Is it a coïncidence that it is precisely this term that appears in the Lorentz force ?
And finally, why is called 'motional field' ?

That's exactly what I've been bashing my head against the wall for days about. When Maxwell originally formulated the original equations he made the assumption that motional EMF was not occurring and the conditions were free space and when he commuted the derivative into the integral he only brought in a partial derivative. This inherently leaves a part of the EMF out of the picture if you define EMF as a force integrated around a closed path (motional EMF), but it is compatible with the Lotentz force equation commonly reffered to in textbooks. Also, as Vanesch pointed out, if an E-field is considered to be the cause of the force due to a moving charge in a b-field then 3 different charges moving at three different velocities pass a common point in space, they will all have different forces, or in other words they will all have differing field desciptions. This makes it difficult to deal with large groups of charge with different charges moving at varying velocities (like in a plasma), because each charge will have its own unique field description. A field should be a description of the means by which various particles are acted upon in space, regardless of the size, orientation, or velocity of said particles. Maxwell's E-fields allow such a consistent description. In Maxwell's formulation, the E-field is the same for all charges. Also, the B-field is the same for all moving charges. However, in Hertz's formulation, the E-field for each particle differs and depends on the respective velocities of each particle.
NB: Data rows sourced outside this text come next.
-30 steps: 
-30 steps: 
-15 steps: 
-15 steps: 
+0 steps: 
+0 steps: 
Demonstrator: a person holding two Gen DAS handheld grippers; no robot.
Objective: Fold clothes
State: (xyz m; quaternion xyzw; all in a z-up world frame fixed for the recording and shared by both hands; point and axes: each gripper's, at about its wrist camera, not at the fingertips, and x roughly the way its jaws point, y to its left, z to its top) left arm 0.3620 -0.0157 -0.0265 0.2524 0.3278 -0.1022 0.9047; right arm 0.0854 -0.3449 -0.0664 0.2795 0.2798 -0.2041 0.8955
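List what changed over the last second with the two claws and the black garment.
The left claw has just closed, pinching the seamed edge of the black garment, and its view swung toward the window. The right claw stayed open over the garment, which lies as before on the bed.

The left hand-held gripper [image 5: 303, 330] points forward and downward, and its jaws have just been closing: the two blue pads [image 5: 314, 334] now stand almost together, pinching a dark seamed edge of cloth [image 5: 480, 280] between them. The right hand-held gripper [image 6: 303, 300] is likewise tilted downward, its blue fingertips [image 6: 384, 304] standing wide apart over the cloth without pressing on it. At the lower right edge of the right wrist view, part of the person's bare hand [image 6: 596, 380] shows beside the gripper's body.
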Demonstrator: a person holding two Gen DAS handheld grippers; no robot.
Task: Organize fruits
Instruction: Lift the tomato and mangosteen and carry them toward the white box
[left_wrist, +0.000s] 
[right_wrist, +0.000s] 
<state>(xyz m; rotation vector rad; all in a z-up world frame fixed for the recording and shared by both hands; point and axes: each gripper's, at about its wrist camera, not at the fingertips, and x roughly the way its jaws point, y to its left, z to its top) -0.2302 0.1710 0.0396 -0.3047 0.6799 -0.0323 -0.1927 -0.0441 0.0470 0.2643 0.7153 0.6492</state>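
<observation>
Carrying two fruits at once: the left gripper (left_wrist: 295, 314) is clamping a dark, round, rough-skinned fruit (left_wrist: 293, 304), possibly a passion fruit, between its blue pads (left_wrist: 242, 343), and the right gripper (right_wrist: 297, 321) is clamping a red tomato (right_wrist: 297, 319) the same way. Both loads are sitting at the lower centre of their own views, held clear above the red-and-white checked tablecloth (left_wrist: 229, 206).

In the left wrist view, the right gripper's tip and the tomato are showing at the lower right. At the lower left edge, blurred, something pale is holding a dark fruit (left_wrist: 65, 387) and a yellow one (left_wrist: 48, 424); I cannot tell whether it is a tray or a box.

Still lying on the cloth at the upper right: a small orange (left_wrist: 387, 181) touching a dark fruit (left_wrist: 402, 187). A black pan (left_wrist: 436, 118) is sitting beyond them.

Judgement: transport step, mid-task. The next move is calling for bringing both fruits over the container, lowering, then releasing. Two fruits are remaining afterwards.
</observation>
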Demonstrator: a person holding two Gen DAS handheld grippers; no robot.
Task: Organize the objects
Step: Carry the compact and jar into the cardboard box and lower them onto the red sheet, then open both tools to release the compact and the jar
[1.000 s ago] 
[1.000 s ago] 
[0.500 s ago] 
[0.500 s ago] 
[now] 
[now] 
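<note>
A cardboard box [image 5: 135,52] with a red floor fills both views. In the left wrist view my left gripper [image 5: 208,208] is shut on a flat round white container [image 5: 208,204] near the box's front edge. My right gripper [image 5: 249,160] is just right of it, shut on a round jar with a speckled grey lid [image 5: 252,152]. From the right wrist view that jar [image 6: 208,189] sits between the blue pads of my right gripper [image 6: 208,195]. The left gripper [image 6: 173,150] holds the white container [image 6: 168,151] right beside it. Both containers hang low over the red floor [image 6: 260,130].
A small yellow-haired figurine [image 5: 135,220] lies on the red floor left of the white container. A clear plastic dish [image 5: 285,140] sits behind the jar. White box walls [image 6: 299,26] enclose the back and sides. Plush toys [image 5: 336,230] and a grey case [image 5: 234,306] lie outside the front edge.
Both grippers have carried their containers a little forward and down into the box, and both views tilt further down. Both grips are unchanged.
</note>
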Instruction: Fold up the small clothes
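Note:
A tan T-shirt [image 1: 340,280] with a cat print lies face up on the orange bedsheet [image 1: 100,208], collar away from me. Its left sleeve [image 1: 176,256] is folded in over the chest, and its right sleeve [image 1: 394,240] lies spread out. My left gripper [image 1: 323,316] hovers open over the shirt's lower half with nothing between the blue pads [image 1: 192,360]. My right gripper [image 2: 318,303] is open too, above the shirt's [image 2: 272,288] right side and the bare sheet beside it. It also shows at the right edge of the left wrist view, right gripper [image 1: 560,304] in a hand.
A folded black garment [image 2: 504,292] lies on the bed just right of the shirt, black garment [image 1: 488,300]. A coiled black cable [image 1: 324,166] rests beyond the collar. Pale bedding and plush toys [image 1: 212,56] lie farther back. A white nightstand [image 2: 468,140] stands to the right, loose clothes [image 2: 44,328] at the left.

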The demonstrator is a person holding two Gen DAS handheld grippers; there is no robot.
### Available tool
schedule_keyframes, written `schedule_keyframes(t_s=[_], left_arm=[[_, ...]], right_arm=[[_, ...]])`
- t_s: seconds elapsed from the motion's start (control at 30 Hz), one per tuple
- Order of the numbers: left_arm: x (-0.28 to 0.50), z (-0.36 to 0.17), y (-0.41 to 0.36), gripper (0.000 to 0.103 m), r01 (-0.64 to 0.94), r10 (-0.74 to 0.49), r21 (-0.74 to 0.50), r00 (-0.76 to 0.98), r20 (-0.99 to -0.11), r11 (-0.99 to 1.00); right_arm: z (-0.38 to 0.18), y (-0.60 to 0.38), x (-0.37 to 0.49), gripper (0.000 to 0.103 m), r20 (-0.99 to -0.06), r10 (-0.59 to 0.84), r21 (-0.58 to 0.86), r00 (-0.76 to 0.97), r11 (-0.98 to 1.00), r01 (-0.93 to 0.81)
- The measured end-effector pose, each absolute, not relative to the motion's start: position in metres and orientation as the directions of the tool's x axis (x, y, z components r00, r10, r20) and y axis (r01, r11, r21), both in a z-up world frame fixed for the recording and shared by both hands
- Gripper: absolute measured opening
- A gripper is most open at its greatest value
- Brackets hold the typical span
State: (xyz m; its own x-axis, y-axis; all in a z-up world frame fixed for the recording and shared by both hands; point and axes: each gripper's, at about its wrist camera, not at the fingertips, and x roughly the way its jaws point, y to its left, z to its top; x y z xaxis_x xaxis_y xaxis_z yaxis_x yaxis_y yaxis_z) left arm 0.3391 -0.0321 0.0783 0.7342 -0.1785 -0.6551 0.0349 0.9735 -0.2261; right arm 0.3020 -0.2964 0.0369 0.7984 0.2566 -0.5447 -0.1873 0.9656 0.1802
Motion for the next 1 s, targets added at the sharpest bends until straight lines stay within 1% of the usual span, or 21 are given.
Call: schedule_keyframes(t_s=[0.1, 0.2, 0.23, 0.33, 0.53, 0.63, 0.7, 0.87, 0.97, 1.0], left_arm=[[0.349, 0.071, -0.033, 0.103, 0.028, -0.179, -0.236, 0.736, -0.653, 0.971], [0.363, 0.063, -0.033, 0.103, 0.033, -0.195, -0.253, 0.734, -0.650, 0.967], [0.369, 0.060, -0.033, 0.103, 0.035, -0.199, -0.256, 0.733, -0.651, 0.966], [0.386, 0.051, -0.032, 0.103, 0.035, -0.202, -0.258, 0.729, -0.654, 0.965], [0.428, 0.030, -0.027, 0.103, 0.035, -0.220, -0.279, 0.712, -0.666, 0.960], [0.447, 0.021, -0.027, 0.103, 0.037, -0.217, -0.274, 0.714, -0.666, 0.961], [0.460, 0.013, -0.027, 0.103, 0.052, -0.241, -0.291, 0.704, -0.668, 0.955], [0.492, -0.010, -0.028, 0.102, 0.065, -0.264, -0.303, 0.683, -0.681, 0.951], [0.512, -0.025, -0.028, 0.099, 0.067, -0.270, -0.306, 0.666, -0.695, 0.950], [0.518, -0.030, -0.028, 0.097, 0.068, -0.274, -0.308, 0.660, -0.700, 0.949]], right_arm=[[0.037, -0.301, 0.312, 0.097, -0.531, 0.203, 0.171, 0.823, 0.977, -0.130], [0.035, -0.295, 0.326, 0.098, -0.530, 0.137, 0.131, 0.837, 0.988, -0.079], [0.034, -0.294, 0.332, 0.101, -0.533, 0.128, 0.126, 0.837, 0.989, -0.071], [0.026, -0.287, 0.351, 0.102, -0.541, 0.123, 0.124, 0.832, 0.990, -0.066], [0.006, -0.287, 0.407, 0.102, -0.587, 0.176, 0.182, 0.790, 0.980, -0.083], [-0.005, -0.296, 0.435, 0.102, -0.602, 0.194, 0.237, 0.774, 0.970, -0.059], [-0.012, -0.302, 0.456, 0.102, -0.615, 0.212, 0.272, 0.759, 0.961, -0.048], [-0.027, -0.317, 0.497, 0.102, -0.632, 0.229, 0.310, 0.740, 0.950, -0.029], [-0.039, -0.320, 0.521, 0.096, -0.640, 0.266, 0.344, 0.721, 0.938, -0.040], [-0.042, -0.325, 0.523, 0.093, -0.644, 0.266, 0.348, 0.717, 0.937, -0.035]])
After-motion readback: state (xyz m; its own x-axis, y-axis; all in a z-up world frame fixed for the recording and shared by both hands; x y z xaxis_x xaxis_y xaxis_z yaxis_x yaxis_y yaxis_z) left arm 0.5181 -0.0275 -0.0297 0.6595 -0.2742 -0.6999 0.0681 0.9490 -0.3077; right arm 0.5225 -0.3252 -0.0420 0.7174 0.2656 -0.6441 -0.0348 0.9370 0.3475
What I am curious about though, is if there is a charge moving in a uniform B-field with a force acting upon it, and this charge passes by another stationary charge, will the additional stationary charge feel the force set up by the B-field and the other moving charge, in addition to the force the stationary charge feels by the moving charge itself (due to the coulomb force). In addition, in what direction does this occur.

OK, I am getting exhausted and I need to get up at 6am tomorrow for work. peace.

 

[vanesch]

It must be late, because I don't see how you got to the conclusion that E = V x B in the non-stationary reference frame. I see how you got the magnetic force though...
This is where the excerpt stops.